**Your objective:**
In the copy, keep every line below as it is and leave out the pictures.

Supplied data START

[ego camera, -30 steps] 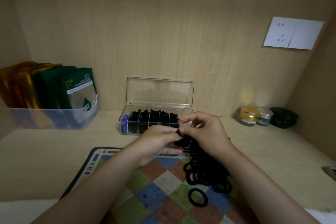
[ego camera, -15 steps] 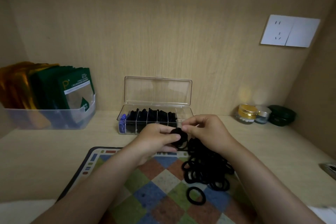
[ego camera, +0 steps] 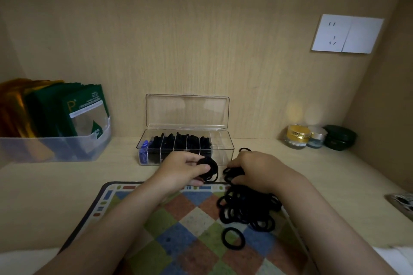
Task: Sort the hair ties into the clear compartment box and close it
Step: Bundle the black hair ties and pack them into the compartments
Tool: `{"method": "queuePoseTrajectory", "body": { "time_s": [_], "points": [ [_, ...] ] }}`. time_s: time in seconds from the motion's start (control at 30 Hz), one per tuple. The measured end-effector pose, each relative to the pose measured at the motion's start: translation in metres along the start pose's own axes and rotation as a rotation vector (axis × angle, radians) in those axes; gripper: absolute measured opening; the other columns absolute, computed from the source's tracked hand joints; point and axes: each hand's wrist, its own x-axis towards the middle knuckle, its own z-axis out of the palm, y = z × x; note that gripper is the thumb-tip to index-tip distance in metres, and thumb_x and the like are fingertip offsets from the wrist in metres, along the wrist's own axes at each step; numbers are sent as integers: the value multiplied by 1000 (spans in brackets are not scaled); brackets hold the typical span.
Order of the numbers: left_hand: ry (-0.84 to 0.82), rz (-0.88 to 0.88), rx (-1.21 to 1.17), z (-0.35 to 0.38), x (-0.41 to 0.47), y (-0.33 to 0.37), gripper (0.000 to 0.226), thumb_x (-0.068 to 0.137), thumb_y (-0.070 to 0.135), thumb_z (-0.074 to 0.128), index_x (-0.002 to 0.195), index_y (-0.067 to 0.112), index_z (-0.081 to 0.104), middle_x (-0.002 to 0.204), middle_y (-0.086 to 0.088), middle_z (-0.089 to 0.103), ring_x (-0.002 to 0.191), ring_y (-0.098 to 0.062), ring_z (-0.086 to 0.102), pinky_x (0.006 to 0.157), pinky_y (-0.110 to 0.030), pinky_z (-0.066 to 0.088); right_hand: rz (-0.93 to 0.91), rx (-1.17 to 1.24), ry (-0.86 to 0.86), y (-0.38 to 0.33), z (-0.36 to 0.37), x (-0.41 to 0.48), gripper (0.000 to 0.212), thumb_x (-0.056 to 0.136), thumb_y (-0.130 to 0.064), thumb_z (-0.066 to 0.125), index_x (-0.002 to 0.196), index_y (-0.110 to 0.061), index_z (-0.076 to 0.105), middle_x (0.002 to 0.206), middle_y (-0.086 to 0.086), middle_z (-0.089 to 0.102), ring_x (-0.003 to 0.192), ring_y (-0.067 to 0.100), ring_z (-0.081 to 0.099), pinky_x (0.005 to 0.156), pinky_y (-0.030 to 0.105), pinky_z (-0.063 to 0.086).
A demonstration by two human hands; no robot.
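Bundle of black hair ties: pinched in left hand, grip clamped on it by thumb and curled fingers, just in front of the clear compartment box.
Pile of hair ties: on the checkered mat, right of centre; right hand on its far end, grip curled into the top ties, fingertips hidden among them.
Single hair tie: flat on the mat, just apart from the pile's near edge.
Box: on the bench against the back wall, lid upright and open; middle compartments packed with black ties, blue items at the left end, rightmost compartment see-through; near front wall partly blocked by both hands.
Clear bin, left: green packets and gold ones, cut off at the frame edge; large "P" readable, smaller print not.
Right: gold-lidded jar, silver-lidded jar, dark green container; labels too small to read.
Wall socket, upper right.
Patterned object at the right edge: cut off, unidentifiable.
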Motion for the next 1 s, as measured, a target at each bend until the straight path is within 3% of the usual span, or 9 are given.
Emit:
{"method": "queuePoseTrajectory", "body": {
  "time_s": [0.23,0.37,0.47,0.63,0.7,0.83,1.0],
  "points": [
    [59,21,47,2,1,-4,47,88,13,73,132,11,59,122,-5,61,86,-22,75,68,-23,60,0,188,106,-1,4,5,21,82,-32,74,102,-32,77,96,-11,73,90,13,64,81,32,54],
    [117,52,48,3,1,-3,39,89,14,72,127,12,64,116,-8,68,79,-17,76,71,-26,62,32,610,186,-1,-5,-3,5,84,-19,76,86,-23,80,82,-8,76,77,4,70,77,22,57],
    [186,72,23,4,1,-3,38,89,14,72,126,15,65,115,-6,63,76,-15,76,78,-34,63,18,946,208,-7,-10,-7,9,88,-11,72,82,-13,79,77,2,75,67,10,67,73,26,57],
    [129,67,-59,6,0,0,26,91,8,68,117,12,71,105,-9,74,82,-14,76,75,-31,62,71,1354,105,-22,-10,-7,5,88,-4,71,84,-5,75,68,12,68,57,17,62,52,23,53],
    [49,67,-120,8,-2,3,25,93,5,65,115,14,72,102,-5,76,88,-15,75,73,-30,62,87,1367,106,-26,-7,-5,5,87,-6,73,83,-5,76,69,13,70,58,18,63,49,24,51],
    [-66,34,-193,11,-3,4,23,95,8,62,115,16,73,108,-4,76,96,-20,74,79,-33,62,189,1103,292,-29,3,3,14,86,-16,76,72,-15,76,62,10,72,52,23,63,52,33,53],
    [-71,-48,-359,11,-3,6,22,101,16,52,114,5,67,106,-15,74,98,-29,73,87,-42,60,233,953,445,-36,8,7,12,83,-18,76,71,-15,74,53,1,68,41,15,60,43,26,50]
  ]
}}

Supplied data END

**Solution to this exercise:**
[ego camera, -30 steps] 
[ego camera, -15 steps] 
[ego camera, +0 steps] 
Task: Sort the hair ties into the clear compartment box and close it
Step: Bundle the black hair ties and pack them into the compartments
Tool: `{"method": "queuePoseTrajectory", "body": { "time_s": [_], "points": [ [_, ...] ] }}`. time_s: time in seconds from the motion's start (control at 30 Hz), one per tuple. The measured end-effector pose, each relative to the pose measured at the motion's start: translation in metres along the start pose's own axes and rotation as a rotation vector (axis × angle, radians) in those axes; gripper: absolute measured opening; the other columns absolute, computed from the source's tracked hand joints; point and axes: each hand's wrist, its own x-axis towards the middle knuckle, its own z-axis out of the palm, y = z × x; note that gripper is the thumb-tip to index-tip distance in metres, and thumb_x and the like are fingertip offsets from the wrist in metres, along the wrist's own axes at each step; numbers are sent as integers: the value multiplied by 1000 (spans in brackets are not scaled); brackets hold the typical span.
Order of the numbers: left_hand: ry (-0.84 to 0.82), rz (-0.88 to 0.88), rx (-1.21 to 1.17), z (-0.35 to 0.38), x (-0.41 to 0.47), y (-0.33 to 0.37), gripper (0.000 to 0.226), thumb_x (-0.068 to 0.137), thumb_y (-0.070 to 0.135), thumb_z (-0.074 to 0.128), index_x (-0.002 to 0.195), index_y (-0.067 to 0.112), index_z (-0.081 to 0.104), middle_x (-0.002 to 0.204), middle_y (-0.086 to 0.088), middle_z (-0.089 to 0.103), ring_x (-0.002 to 0.191), ring_y (-0.098 to 0.062), ring_z (-0.086 to 0.102), pinky_x (0.006 to 0.157), pinky_y (-0.110 to 0.030), pinky_z (-0.066 to 0.088); right_hand: rz (-0.93 to 0.91), rx (-1.17 to 1.24), ry (-0.86 to 0.86), y (-0.38 to 0.33), z (-0.36 to 0.37), x (-0.41 to 0.48), gripper (0.000 to 0.212), thumb_x (-0.056 to 0.136), thumb_y (-0.130 to 0.064), thumb_z (-0.066 to 0.125), index_x (-0.002 to 0.196), index_y (-0.110 to 0.061), index_z (-0.076 to 0.105), middle_x (0.002 to 0.206), middle_y (-0.086 to 0.086), middle_z (-0.089 to 0.102), ring_x (-0.003 to 0.192), ring_y (-0.067 to 0.100), ring_z (-0.081 to 0.099), pinky_x (0.005 to 0.156), pinky_y (-0.030 to 0.105), pinky_z (-0.063 to 0.086).
A demonstration by two human hands; no robot.
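Bundle of black hair ties: pinched in left hand, grip clamped on it by thumb and curled fingers, just in front of the clear compartment box.
Pile of hair ties: on the checkered mat, right of centre; right hand on its far end, grip curled into the top ties, fingertips hidden among them.
Single hair tie: flat on the mat, just apart from the pile's near edge.
Box: on the bench against the back wall, lid upright and open; middle compartments packed with black ties, blue items at the left end, rightmost compartment see-through; near front wall partly blocked by both hands.
Clear bin, left: green packets and gold ones, cut off at the frame edge; large "P" readable, smaller print not.
Right: gold-lidded jar, silver-lidded jar, dark green container; labels too small to read.
Wall socket, upper right.
Patterned object at the right edge: cut off, unidentifiable.
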Motion for the next 1 s, as measured, a target at each bend until the straight path is within 3% of the usual span, or 9 are given.
Emit:
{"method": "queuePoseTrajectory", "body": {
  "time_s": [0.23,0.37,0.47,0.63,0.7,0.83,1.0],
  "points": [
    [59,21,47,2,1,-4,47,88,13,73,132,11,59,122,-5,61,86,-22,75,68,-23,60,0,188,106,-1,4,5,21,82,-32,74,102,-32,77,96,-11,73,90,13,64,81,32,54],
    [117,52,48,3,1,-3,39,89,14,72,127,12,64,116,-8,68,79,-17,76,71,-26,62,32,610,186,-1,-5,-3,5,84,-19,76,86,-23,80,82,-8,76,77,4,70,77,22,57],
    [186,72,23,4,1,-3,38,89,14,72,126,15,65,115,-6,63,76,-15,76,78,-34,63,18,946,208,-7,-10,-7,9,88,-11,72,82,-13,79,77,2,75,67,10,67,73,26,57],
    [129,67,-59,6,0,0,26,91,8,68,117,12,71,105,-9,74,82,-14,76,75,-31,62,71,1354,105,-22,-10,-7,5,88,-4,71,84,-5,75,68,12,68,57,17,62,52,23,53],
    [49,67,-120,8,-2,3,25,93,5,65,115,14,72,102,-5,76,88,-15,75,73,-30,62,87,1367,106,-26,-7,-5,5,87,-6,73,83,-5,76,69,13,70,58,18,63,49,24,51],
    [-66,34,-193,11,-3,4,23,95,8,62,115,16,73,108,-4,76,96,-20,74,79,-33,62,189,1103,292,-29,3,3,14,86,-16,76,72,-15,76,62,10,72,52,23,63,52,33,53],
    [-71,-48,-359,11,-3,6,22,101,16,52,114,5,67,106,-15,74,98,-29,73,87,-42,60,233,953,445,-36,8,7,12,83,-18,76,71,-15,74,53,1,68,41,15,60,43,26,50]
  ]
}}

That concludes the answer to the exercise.